What is needed>
From the line below that contains "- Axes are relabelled" to the line that contains "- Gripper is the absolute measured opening", repeat every line exactly, both ends included, and nothing else.

Recorded information>

+++++

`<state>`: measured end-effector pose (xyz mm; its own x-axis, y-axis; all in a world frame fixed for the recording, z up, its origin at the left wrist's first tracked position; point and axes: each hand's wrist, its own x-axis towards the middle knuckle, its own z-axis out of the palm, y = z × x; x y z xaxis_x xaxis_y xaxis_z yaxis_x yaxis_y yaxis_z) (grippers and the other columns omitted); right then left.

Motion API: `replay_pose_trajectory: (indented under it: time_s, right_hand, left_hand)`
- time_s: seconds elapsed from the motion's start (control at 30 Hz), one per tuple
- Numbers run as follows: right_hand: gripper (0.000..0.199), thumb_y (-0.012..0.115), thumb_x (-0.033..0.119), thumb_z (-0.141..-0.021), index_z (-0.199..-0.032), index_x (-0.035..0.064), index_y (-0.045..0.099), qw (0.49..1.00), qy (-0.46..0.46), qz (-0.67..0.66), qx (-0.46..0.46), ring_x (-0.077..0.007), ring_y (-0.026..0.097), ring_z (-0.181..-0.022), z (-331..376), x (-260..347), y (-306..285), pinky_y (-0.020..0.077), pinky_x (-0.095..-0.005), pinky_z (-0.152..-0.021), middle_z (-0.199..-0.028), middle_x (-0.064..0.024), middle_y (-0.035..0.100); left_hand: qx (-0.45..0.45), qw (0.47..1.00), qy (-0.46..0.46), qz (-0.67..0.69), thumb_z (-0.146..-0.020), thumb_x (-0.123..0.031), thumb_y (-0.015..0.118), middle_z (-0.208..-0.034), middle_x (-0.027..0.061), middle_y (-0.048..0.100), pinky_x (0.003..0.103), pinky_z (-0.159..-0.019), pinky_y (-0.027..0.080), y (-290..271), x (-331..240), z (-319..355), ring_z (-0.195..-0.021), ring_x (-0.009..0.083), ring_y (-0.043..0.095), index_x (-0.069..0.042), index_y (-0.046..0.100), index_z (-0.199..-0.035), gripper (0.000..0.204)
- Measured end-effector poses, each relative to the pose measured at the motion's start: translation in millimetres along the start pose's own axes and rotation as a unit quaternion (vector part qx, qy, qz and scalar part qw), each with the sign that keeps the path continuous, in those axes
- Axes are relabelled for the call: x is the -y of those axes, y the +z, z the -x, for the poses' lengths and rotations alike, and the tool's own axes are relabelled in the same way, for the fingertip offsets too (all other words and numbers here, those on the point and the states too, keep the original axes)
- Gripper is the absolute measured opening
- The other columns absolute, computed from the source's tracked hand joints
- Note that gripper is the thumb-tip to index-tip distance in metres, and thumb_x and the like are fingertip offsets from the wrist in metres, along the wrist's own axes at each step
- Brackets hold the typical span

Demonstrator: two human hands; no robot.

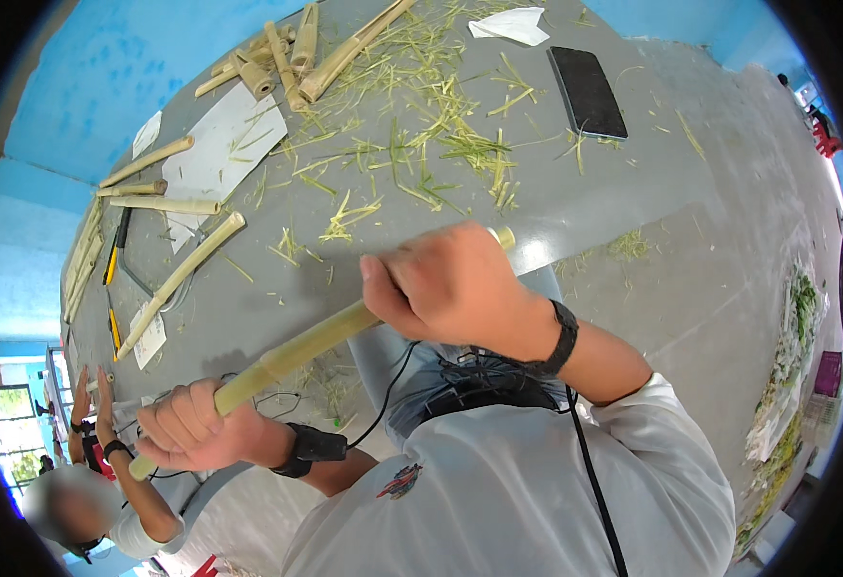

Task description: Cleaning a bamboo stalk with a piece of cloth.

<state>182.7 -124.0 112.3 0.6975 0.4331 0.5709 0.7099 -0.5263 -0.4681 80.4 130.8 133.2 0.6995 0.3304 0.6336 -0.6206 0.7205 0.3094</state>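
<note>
A pale green bamboo stick [296, 351] slants across in front of my body, its right end farther off than its left. Wrapped round its lower left part is my left hand [200, 428], with a short end poking out below the fingers. My right hand [455, 284] is closed round the stick near the other end, slightly blurred, and a bit of bamboo shows beyond it. Whether anything else lies inside the right fist is hidden. Both wrists wear black bands. Green shavings [349, 219] are scattered on the grey table [440, 197] past my hands.
Bamboo pieces [301, 58] lie at the far edge, and a longer bamboo stick [181, 279] on the left. Yellow-and-black tools [113, 260], white paper [224, 144] and a dark phone [587, 93] rest on the table. Another person [75, 510] is at lower left, hands raised.
</note>
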Motion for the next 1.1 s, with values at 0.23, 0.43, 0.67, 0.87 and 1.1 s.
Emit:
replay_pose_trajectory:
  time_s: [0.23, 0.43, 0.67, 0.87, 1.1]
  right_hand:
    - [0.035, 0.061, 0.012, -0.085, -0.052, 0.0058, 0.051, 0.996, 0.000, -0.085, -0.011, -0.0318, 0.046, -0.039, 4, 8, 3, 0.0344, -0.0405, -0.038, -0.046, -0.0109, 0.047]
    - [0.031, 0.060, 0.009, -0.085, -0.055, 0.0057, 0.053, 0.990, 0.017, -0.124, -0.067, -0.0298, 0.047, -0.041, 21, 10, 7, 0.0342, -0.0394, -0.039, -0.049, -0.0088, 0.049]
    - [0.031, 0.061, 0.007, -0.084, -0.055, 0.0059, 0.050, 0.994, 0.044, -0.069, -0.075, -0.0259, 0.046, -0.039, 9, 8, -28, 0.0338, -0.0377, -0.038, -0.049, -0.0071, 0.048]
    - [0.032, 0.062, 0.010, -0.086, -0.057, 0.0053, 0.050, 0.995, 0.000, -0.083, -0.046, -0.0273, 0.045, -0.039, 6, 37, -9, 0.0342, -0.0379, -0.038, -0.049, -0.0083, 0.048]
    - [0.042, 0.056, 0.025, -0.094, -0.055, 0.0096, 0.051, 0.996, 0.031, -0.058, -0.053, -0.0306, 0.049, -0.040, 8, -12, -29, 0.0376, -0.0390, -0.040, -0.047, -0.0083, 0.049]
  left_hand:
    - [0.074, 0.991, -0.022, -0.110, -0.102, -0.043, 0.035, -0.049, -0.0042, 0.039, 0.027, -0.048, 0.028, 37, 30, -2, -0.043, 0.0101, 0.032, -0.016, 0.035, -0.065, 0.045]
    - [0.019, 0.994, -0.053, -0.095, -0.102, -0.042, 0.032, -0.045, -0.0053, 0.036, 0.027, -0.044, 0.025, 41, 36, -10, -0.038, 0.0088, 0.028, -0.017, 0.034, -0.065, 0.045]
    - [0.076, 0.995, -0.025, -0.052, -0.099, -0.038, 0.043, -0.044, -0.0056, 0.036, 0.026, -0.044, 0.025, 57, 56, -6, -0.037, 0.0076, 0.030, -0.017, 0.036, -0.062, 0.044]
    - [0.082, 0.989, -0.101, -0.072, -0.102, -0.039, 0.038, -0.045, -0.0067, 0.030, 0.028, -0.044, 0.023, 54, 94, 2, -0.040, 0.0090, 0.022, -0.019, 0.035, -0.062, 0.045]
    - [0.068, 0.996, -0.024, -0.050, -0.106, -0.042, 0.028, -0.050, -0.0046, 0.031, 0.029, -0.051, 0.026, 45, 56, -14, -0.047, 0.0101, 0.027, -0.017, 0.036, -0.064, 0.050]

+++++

Expected output>
- Axes are relabelled for the call: x is the -y of those axes, y the +z, z the -x, for the poses' lengths and rotations alike, and the tool's own axes are relabelled in the same way, for the fingertip offsets too (all other words and numbers here, those on the point and the states too, keep the original axes)
- Gripper is the absolute measured opening

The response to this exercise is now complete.